#MeToo Movement Sets the Stage for Positive Change
The #MeToo elevated the issue of sexual harassment in the workplace to a new level across the nation and globe. The movement served as a springboard for the Safe Spaces & Workplaces Initiative in Hawai‘i.
The Safe Spaces & Workplaces Initiative was born out of lived experience and need. Although the origin can be traced to the experiences of two Hawai‘i women and their desire to be a part of creating a better future for our community, it is a shared story among many individuals. Find out more about the personal stories of Rachael Wong and Karen Tan.
Safe Spaces & Workplaces brings people together in new ways to have meaningful conversations about a subject that previously could not be spoken about publicly. It is a breath of fresh air for those of all genders and ages. Collectively, we have reached a stage where we recognize we can no longer accept sexual harassment, and we are ready to create change.
While serving as the director of the state’s Department of Human Services, Rachael Wong was sexually harassed by the then-Speaker of the House of Representatives, Joseph Souki. At the time, there was nothing she could do without risking retaliation against her department and the 330,000 lives for whom she was responsible.
Watching many come forward with #MeToo stories in October 2017, Rachael was compelled to speak her truth, too. Having transitioned out of the executive branch over a year earlier, she was in a place where she could tell her story without as much fear of retribution.
Later that month, Rachael filed a sexual harassment complaint with the Hawai‘i State Ethics Commission against former Speaker Souki. She was very clear from the start: she was moved to say something because of her deep love for Hawai‘i and the hope that things could be different for others and future generations.
At the end of January 2018, Rachael received an inquiry from a reporter asking to confirm the Ethics Commission filing. After careful consideration, she decided to publicly share her story to let other women know they were not alone.
The next day, the story was published and by 6 am, the first of several women contacted Rachael to share her own sexual harassment experience. There ended up being more than a handful of courageous women, many of whom interface regularly with the State Legislature, who filed similar complaints against the same legislator.
Rachael received hundreds of emails, texts, cards, and calls expressing support…as well as individuals’ own accounts of sexual harassment, too numerous to count. These came from women and men, most of whom did not feel safe to publicly share their experiences.
In March 2018, the complaint was resolved. Mr. Souki was required to admit he touched and kissed more than one woman in ways that were inappropriate and unwelcome, that his conduct exceeded the boundaries of the customary “aloha kiss,” and that his comments about their physical appearance were also inappropriate and unwanted. He also agreed to issue a public apology, pay a fine, and resign from office.

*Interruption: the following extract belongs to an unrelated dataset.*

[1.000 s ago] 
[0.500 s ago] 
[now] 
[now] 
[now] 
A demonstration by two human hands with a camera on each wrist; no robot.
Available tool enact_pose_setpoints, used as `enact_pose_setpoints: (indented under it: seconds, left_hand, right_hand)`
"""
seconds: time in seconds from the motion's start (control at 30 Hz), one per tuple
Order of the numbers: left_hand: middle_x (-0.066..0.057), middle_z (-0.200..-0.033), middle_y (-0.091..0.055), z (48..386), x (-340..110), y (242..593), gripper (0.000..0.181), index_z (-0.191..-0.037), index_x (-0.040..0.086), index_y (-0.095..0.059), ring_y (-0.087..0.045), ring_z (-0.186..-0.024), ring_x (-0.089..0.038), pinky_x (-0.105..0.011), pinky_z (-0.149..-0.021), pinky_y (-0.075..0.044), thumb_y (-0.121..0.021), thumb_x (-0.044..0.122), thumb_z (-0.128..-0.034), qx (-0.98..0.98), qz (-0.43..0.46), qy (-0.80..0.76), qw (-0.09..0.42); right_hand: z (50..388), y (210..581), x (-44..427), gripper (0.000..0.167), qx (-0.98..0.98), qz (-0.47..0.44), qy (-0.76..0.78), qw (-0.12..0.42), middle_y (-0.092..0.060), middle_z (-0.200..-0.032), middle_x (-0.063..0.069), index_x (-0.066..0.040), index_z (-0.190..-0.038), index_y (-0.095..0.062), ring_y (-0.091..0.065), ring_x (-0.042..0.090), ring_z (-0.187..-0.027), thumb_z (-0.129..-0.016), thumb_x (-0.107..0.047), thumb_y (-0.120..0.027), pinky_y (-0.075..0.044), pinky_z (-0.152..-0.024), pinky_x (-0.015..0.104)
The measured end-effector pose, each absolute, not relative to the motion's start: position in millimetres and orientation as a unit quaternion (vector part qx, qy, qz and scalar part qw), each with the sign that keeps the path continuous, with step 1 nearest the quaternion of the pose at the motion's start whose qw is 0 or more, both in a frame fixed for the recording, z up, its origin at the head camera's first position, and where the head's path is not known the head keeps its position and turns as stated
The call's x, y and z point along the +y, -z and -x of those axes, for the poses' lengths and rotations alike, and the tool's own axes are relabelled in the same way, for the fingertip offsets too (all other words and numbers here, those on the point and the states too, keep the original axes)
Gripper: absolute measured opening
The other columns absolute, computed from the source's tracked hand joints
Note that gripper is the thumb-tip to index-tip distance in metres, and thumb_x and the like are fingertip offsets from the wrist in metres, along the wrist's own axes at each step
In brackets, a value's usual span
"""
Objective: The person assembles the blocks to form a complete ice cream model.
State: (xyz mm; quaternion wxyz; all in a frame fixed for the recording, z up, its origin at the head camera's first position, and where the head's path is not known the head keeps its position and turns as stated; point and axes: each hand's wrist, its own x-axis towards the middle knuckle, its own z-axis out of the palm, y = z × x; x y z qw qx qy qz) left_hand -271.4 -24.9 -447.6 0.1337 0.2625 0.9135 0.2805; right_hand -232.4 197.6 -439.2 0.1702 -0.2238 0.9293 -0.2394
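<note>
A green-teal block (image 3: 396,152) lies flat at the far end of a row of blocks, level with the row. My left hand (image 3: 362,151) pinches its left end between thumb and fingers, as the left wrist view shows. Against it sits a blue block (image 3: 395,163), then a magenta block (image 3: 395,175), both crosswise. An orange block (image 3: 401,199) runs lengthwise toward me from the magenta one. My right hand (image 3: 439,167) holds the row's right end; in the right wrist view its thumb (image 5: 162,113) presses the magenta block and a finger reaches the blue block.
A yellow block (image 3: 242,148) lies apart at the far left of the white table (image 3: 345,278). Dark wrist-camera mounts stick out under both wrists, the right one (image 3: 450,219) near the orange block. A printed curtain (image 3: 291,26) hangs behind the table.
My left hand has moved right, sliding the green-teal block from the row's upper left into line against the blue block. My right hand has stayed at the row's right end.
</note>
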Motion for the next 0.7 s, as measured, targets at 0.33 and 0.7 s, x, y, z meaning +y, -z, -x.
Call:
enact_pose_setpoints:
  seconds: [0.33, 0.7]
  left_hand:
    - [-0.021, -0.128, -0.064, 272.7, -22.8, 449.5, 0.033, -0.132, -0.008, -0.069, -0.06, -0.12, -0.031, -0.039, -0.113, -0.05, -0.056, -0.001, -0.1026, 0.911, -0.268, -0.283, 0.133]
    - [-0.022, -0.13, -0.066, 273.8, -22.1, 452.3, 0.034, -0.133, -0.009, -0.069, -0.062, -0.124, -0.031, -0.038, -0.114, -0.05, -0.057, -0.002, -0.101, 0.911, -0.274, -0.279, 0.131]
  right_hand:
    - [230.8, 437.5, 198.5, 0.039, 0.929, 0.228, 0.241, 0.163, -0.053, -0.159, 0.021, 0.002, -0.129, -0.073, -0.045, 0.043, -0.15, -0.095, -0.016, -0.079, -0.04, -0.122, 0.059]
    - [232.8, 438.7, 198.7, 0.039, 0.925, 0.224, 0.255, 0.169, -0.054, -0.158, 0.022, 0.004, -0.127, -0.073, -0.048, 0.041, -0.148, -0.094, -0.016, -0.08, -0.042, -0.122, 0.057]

It was over. Yet at the same time, there was a realization that this was just the beginning.
This was not an easy process, and some complainants experienced new trauma through it. The barriers to reporting workplace sexual harassment were brought to light in a public way.
Shortly after Karen became President & CEO of Child & Family Service (CFS) in June 2017, an internal incident of sexual harassment occurred within the large social services non-profit. This was a surprise to everyone involved as CFS has strict policies against such occurrences. Immediate action was taken to deal with the situation.
A few months later, Karen’s colleague shared a personal incident of sexual harassment with her. With her permission, Karen approached the CEO of the company involved. When they investigated the incident, it was discovered that many women had been treated similarly by this individual over several years.
Around the same time, Karen had asked a group of women leaders in our community to join her for a meeting to discuss issues related to women and leadership. At the first meeting, the discussion turned to sexual harassment—with each and every leader sharing her own story. Everyone agreed that something had to be done to support our local businesses in creating safe work environments for all employees.
Karen and Rachael got together and said, “We will do something now.” And that is how Safe Spaces & Workplaces was born.